Le Miyako-jofu. (Shinzato Reiko, photo reproduite avec l'aimable autorisation de la société de préservation Miyako Jōfu)

   La ramie pousse rapidement sur Miyako, où les journées sont longues. Elle peut donc être récoltée quatre ou cinq fois par an. Des coquilles d'escargots de mer, appelés ormeaux oreille d'âne (nom scientifique : Haliotis asinina), sont utilisées pour racler les fibres.

(à gauche) Récupération de fibres à l'aide de coquillages. (à droite) Création de fils fins. (Photo reproduite avec l'aimable autorisation de la société de préservation de la filature de ramie de Miyako)

   Les fils de ramie sont à plusieurs reprises teints en indigo, égouttés et séchés sous le soleil de Miyako pendant une à deux semaines, jusqu'à obtenir un bleu profond. Après tout, la couleur de la mer n'a aucun secret pour les habitants de Miyako.

Fils de ramie teints en indigo (avec l'aimable autorisation de Suda Masako)

Les fils sont tissés dans des motifs kasuri complexes. Une journée entière est donc nécessaire pour tisser environ 10 cm de tissu. (Photo reproduite avec l'aimable autorisation de la société de préservation Miyako Jōfu)

   Le Miyako-jofu se termine par un processus de martelage du tissu appelé kinutauchi. Des maillets pesant environ 4 kg sont utilisés pour marteler le tissu, ce qui en lisse la texture et lui donne un aspect brillant cireux.

Kinutauchi (avec l'aimable autorisation de Suda Masako)

Miyako-jofu brillant (photo reproduite avec l'aimable autorisation du comité de direction de NPO Textiles Across the Seas)

   Alors que le Miyako-jofu est également connu sous le nom de kon-jofukon » signifiant bleu foncé), le Yaeyama-jofu fabriqué sur l'île d'Ishigaki, qui se trouve à environ 123 km au sud-ouest de Miyako, est appelé shiro-jofushiro » signifiant blanc).

Yaeyama-jofu. (Arakaki Sachiko, photo reproduite avec l'aimable autorisation d'Ohmori Kazuya)

   Le Yaeyama-jofu utilise une technique appelée umi-zarashi, dans laquelle le tissu est décoloré dans la mer. Tout comme la technique yuki-zarashi utilisée dans la région de Shiozawa, cela produit de l'ozone, qui blanchit le tissu et enrichit la couleur de la teinte kuru (dioscorea rhipogonoides). Les deux techniques reposent sur la compréhension profonde que les habitants ont de leur environnement naturel.

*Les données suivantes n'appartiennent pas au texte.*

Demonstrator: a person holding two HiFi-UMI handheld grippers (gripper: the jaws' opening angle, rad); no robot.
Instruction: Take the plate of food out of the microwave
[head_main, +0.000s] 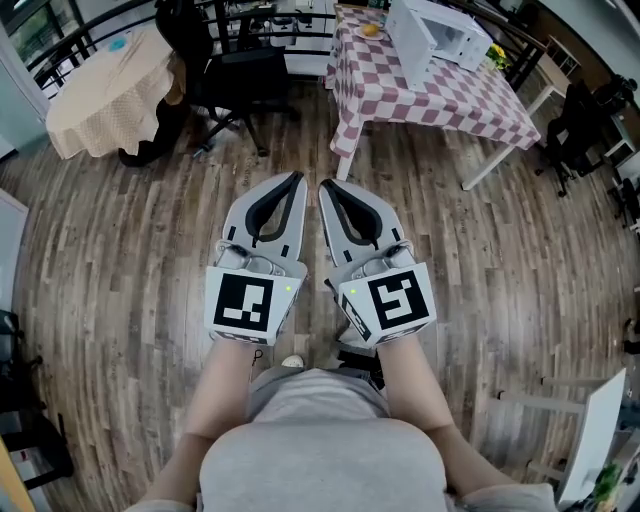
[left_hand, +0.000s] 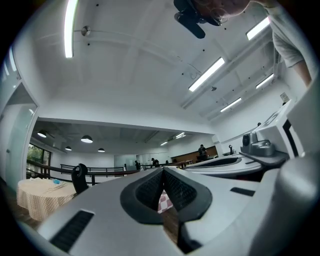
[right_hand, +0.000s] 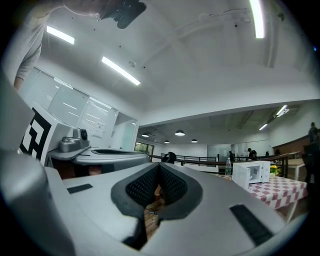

La technique umi-zarashi est utilisée pour fabriquer le Yaeyama-jofu. (Photo reproduite avec l'aimable autorisation de la coopérative des fabricants de textiles d'Ishigaki)

   Les formes traditionnelles du travail manuel affiné par le climat environnant sont encore soigneusement transmises dans le nord et le sud du Japon.